══ Available data ══

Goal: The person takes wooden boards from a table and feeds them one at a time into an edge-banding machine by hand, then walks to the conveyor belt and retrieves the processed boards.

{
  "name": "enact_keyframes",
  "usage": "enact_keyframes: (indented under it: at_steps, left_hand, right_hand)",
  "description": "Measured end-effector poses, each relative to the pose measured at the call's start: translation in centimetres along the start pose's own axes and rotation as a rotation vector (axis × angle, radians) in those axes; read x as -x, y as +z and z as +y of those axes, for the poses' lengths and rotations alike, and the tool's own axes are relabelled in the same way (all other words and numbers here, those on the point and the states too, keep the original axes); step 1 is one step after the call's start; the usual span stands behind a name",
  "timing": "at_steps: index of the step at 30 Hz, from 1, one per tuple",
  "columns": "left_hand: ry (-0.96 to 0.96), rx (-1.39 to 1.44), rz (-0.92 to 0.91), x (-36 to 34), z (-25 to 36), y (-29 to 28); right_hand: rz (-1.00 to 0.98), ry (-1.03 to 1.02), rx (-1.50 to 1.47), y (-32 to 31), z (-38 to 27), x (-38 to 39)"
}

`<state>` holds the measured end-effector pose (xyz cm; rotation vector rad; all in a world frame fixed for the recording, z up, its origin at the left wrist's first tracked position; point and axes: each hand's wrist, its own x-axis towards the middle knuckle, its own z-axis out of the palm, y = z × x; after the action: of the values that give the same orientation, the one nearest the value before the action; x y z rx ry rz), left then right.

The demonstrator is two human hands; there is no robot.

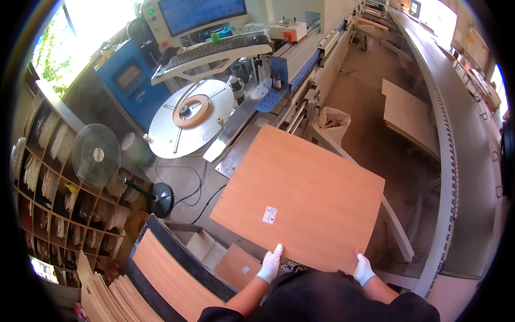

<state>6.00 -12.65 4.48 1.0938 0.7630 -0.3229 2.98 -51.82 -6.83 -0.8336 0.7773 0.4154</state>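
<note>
Along its near edge, a broad, flat, orange-brown rectangular panel with a wood-like face [306, 188] is held by two hands in white gloves. The left hand [270, 265] grips the edge left of its middle, thumb pressed on the upper face; the right hand [363, 268] grips near the near right corner, its thumb also on top. Both are closed only as far as the panel's thickness allows, their other fingers largely hidden beneath. Nearly all the panel extends forward from the grip, its far left part overlapping the dark machine bed [234, 161] in view; whether it rests there cannot be told. A small white printed label [270, 215] lies on the face, forward of the left hand. Left of that hand is a smaller orange-brown labelled panel [230, 265], well below the held one.
</note>
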Motion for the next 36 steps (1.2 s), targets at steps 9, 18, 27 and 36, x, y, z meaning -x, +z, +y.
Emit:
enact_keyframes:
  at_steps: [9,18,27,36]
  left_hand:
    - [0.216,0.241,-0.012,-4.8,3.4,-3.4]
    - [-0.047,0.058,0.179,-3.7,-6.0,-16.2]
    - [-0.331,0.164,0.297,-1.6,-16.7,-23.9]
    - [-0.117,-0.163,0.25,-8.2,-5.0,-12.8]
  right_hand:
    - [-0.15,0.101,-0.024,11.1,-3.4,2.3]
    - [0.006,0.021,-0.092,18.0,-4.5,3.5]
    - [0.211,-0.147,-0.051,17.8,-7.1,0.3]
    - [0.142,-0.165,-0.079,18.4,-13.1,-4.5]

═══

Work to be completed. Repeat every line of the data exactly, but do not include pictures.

Response.
Goal: The person takes wooden boards from a table and feeds them one at a time into an edge-banding machine by hand, then walks to the conveyor belt and retrieves the processed boards.

{
  "name": "enact_keyframes",
  "usage": "enact_keyframes: (indented under it: at_steps, left_hand, right_hand)",
  "description": "Measured end-effector poses, each relative to the pose measured at the call's start: translation in centimetres along the start pose's own axes and rotation as a rotation vector (axis × angle, radians) in those axes; read x as -x, y as +z and z as +y of those axes, for the poses' lengths and rotations alike, and the tool's own axes are relabelled in the same way (all other words and numbers here, those on the point and the states too, keep the original axes); step 1 is one step after the call's start; the usual span stands behind a name",
  "timing": "at_steps: index of the step at 30 Hz, from 1, one per tuple",
  "columns": "left_hand: ry (-0.96 to 0.96), rx (-1.39 to 1.44), rz (-0.92 to 0.91), x (-36 to 34), z (-25 to 36), y (-29 to 28); right_hand: rz (-1.00 to 0.98), ry (-1.03 to 1.02), rx (-1.50 to 1.47), y (-32 to 31), z (-38 to 27), x (-38 to 39)"
}

`<state>` holds the measured end-effector pose (xyz cm; rotation vector rad; all in a world frame fixed for the recording, z up, its origin at the left wrist's first tracked position; point and axes: each hand's wrist, its own x-axis towards the middle knuckle, its own z-axis out of the palm, y = z × x; after the action: of the values that give the same orientation, the one nearest the value before the action; x y z rx ry rz), left then right.

The demonstrator is two human hands; there is no robot.


<state>6.00 -12.65 4.48 1.0938 0.7630 -0.3229 2.98 -51.82 -6.83 -0.8336 0.7773 0.4154</state>
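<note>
Along its near edge, a broad, flat, orange-brown rectangular panel with a wood-like face [306, 188] is held by two hands in white gloves. The left hand [270, 265] grips the edge left of its middle, thumb pressed on the upper face; the right hand [363, 268] grips near the near right corner, its thumb also on top. Both are closed only as far as the panel's thickness allows, their other fingers largely hidden beneath. Nearly all the panel extends forward from the grip, its far left part overlapping the dark machine bed [234, 161] in view; whether it rests there cannot be told. A small white printed label [270, 215] lies on the face, forward of the left hand. Left of that hand is a smaller orange-brown labelled panel [230, 265], well below the held one.
</note>
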Motion for the next 36 steps (1.2 s), targets at steps 9, 18, 27 and 36, x, y, z meaning -x, +z, +y.
Emit:
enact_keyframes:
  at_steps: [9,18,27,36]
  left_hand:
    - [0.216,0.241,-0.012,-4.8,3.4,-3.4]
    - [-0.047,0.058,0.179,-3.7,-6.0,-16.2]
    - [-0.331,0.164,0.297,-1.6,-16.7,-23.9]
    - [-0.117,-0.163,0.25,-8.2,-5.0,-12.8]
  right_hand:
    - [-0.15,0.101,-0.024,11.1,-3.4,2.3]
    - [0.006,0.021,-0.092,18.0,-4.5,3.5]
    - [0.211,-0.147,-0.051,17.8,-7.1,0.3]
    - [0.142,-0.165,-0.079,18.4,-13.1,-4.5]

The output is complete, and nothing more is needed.